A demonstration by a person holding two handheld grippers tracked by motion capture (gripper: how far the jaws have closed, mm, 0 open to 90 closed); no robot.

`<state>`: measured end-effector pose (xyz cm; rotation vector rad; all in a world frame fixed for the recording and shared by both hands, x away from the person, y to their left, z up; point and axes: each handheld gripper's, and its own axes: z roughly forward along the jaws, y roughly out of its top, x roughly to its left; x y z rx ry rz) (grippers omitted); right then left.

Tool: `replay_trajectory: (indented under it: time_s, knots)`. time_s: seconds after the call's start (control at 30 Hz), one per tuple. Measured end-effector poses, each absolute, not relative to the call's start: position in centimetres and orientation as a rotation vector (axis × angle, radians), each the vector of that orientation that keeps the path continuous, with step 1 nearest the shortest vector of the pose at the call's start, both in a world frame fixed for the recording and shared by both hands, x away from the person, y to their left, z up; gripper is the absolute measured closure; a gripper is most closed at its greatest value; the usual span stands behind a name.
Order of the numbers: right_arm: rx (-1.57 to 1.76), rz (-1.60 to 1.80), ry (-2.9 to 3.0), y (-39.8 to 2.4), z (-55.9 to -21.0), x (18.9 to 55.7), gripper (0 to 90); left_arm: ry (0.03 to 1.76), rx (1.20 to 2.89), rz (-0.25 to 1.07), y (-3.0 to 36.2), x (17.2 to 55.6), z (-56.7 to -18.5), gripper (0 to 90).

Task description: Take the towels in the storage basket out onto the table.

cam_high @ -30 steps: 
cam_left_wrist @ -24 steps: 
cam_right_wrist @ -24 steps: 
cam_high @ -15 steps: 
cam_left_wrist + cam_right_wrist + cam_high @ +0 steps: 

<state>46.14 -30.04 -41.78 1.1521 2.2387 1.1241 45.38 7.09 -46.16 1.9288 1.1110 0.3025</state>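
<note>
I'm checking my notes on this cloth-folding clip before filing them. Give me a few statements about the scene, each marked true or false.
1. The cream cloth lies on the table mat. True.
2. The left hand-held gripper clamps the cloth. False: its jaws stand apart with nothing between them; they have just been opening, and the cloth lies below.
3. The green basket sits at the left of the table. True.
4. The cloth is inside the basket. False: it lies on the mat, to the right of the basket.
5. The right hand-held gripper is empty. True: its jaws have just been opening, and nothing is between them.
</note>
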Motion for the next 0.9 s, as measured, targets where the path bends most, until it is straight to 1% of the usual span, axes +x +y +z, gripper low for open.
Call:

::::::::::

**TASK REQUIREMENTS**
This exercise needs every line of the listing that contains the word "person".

**WORKED SOLUTION**
A demonstration by a person holding two handheld grippers tracked by motion capture (gripper: how far the jaws have closed, mm, 0 open to 90 closed); no robot.
`<state>`: measured end-effector pose (xyz cm; rotation vector rad; all in a world frame fixed for the recording and shared by both hands, x away from the person, y to their left, z up; point and axes: each handheld gripper's, and its own axes: z roughly forward along the jaws, y roughly out of its top, x roughly to its left; x y z rx ry rz) (grippers omitted); right then left.
Tool: `replay_trajectory: (indented under it: time_s, knots)`. time_s: seconds after the call's start (control at 30 Hz), one per tuple. Measured end-effector poses, each absolute, not relative to the call's start: position in centimetres and orientation as a rotation vector (axis × angle, radians), each the vector of that orientation that keeps the path continuous, with step 1 nearest the shortest vector of the pose at the call's start, both in a world frame fixed for the recording and shared by both hands, x away from the person, y to their left, z up; gripper is the absolute measured closure; a gripper is most closed at its greatest value; the usual span stands behind a name.

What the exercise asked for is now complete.